Para estos nuevos «franquitos» la dictadura de hecho, es una institución válida, la mejor. Nacida en el seno de sus «laboratorios» del pensamiento y como correctivo de los desvíos o malos efectos de la

Este es el único pensamiento válido para el Partido Popular y «sus escisiones». Y esta doctrina es explícitamente reconocida por sus dirigentes.

Esta pues, es una historia que no deja dudas; todos los gobiernos españoles, sin excepción, son tramposos. No debemos olvidar que llevamos décadas sin levantarnos de una mesa, jugando una «partida de mus» en la que siempre son ellos quienes dan las cartas.

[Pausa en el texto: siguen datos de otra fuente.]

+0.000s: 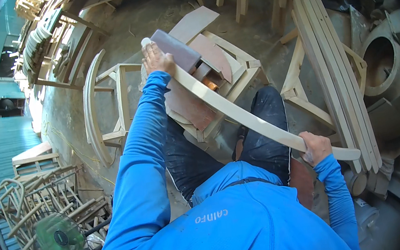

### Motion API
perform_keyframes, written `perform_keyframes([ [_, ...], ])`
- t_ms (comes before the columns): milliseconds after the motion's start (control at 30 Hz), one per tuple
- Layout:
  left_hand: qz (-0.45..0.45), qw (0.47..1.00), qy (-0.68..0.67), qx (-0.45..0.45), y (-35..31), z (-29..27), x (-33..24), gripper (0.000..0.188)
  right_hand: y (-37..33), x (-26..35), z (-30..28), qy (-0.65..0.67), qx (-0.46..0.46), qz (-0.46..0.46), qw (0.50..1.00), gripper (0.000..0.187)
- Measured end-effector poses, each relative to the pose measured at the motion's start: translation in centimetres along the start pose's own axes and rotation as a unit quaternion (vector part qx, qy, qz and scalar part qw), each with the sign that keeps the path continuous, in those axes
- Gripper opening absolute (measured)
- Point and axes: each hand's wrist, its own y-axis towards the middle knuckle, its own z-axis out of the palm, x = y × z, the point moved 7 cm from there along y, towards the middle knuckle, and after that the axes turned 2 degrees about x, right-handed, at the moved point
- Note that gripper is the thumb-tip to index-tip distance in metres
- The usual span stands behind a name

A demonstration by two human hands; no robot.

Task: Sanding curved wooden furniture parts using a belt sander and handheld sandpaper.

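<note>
A long, curved pale wooden rail [250, 119] runs diagonally across in front of my knees. My left hand [158, 59] lies over its far left end, the fingers close together and bent onto the wood. Close to the right end, my right hand [316, 147] wraps its fingers round the rail. Beside my left hand is a purplish-brown belt [176, 51] that looks like a sanding belt on a machine; the rail's far part lies along it. Whether they touch, I cannot tell. Under the belt, a wooden frame [237, 84] with reddish boards partly hides the machine.
Several long wooden slats [333, 82] rest on a trestle to the right, near a grey round housing [381, 65]. Curved wooden pieces [92, 109] lean on a stand at left. A green fan [61, 238] and piled chair frames [24, 209] are lower left.
</note>
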Motion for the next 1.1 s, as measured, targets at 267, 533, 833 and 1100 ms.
perform_keyframes([
  [267, -0.011, 1.0, -0.019, 0.02, -8.5, 1.2, -7.3, 0.085, -8.4, -5.3, -1.0, -0.011, 0.045, 0.024, 0.999, 0.037],
  [533, -0.014, 1.0, -0.011, 0.014, -1.1, 0.8, -3.5, 0.084, -1.0, -1.8, -1.6, -0.004, 0.035, -0.015, 0.999, 0.057],
  [833, 0.002, 1.0, 0.001, 0.001, 11.4, 1.8, 4.4, 0.079, 8.7, 4.8, -1.5, -0.078, 0.026, -0.071, 0.994, 0.085],
  [1100, -0.007, 0.998, 0.054, -0.038, 7.2, 1.8, 4.4, 0.084, 10.3, 6.5, 0.9, -0.062, 0.003, -0.072, 0.995, 0.074],
])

Claro ejemplo de ello son los recientes y evidentes propósitos partidistas, de los nuevos déspotas, tratando de argumentar jurídicamente la adulteración del electorado, muestra inequívoca de una democracia raquítica con profundas raíces totalitarias.

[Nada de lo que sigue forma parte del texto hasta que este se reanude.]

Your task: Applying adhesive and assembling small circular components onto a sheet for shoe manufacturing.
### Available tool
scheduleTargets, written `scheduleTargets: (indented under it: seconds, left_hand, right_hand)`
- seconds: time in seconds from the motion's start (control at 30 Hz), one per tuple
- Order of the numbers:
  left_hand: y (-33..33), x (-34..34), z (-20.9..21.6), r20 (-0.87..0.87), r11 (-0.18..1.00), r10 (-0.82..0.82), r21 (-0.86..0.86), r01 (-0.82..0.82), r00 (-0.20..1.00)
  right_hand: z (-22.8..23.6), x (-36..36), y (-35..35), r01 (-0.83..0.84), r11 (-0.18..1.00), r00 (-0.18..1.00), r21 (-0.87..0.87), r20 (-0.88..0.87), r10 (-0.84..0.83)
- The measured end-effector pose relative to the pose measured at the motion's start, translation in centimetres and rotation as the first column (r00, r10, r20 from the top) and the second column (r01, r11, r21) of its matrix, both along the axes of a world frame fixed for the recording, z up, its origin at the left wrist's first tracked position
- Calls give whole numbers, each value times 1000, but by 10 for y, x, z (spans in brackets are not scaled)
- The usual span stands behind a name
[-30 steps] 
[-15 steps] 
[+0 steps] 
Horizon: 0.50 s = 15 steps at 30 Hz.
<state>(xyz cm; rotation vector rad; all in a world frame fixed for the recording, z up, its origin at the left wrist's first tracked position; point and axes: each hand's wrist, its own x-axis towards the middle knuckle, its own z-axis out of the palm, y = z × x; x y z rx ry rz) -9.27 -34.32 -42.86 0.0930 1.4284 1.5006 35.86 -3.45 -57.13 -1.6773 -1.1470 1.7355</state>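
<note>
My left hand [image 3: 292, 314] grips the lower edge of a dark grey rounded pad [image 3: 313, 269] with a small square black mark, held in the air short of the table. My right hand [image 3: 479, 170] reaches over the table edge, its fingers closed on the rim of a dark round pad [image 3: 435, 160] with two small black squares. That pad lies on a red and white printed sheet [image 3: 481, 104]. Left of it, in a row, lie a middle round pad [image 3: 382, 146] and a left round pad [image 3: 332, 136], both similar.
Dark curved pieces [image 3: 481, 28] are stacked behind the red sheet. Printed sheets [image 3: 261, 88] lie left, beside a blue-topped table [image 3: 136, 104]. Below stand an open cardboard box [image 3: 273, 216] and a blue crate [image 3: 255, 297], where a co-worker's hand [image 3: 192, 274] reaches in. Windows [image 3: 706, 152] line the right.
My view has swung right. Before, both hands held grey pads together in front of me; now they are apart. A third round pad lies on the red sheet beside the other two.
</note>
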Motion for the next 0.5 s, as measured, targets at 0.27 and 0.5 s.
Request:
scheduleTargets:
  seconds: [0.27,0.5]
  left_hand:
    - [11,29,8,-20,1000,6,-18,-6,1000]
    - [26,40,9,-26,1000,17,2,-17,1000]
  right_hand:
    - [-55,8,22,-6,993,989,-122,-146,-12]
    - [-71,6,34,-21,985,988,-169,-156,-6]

No hemos progresado mucho, ya que algo parecido hacían los romanos. Aquí pasa lo mismo, a lo largo de la historia, los diferentes regímenes habidos en el tiempo, en lo que llaman Estados español y francés, han combatido y combaten directamente contra nosotros. Contra las ideas, el idioma, las convicciones, los sentimientos y nuestro estilo organizativo, como vía de penetración. Es colonialismo puro.

De ahí que tampoco sea nuevo el conocimiento de que el Estado español, en lo que atañe al «rigor» de la democracia y capacidad de su gobierno, esté situado en los últimos puestos en el escalafón de las democracias occidentales. Con una corrupción que ha tomado carta de naturaleza en la sociedad, unas instituciones secuestradas e incapaces de hacerle frente, y lo más grave; una opinión pública resignada, crédula, vencida y totalmente manipulada.

Porque –de hecho–, ¿qué supone realmente el que imputen y condenen a una pequeña, mínima «cuadrilla de delincuentes», sean estos de UPN–PSOE–PP o PNV, si nadie pone en cuestión las ventajas adquiridas y gestionadas políticamente por las organizaciones para las que trabajan?

El Estado español es un país intervenido en todas sus estructuras, que va camino del pasado. A pesar de todo, y como siempre, los mercaderes de uno y otro lado, buscarán el aplauso y quizá lo consigan, pero engañar no. Ya no.